In plain language, this means:

• The message was sent through a legitimate Google mail server (mail-io1-f74.google.com) and handed to the recipient’s provider (mx.perfora.net) over an encrypted connection.
• The From and Reply-To fields clearly identify the organizer as @black1717.com, a domain that is not PayPal.
• DKIM signatures for both @black1717.com and @google.com validate correctly, which tells us the message really did originate from Google’s infrastructure on behalf of that domain.

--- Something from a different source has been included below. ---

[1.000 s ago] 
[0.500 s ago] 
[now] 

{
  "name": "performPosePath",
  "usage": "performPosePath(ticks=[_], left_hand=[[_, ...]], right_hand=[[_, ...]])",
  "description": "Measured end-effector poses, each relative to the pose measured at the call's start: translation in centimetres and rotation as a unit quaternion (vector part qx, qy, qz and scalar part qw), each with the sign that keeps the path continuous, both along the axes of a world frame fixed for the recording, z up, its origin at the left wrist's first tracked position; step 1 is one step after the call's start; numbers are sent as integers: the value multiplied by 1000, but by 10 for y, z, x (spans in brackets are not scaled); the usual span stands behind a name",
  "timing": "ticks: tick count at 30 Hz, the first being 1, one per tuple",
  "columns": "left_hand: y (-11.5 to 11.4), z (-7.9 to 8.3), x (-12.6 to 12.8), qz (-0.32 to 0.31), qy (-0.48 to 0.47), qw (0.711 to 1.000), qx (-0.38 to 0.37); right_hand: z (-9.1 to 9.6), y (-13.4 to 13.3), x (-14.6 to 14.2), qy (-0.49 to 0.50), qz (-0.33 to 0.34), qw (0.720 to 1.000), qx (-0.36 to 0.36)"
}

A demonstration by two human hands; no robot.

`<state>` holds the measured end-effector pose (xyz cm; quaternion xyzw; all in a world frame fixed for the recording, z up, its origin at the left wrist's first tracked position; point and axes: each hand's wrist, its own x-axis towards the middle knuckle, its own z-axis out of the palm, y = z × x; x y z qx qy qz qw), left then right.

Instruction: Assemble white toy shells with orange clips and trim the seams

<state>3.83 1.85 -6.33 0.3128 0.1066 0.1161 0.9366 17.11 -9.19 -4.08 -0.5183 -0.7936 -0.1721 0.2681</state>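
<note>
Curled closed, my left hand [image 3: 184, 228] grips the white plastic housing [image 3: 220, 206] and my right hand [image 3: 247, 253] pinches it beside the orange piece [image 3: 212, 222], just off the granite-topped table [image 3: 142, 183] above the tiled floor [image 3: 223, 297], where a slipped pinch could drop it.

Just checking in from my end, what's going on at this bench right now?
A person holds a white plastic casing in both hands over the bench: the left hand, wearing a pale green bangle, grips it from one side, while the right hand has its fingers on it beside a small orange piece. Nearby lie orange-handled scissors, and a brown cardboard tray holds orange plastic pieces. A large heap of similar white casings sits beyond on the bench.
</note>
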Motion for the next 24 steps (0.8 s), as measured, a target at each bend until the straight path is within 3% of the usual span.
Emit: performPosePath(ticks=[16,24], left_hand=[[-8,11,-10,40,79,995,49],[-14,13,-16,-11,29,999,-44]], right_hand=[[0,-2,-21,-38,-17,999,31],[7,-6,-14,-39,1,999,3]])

This is a key point: modern scammers routinely use fully legitimate infrastructure (Google Workspace, Apple iCloud, Microsoft 365) and set up authentication records correctly. Technical “pass” results (SPF, DKIM, DMARC) only prove that the message is authentic for that sender, not that the sender is honest.

8. Further reading and official resources

• PayPal security and scam education
  • How do I spot a fake or phishing PayPal email?
  • What are invoice and money request scams?
  • Recognize fraudulent emails and websites
• Calendar phishing and fake invites
  • Montclair State University – Beware of calendar phishing
  • UC Berkeley – Preventing scams in Google Calendar
  • LBL – Google Calendar invite scams
  • Malwarebytes – Fake calendar invites are spreading
  • WIRED – Google Calendar malware is on the rise
• Reporting fraud and scams
  • ReportFraud.ftc.gov – Official U.S. government fraud reporting
  • FTC – How to spot, avoid, and report tech support scams

Together, these links provide strong third-party confirmation that “Your PayPal invoice from BitPoint Capital” calendar invites – especially those mentioning Shiba Inu (SHIB) coins and urging you to call a phone number – are part of a calendar-based phishing and callback scam, not legitimate PayPal activity.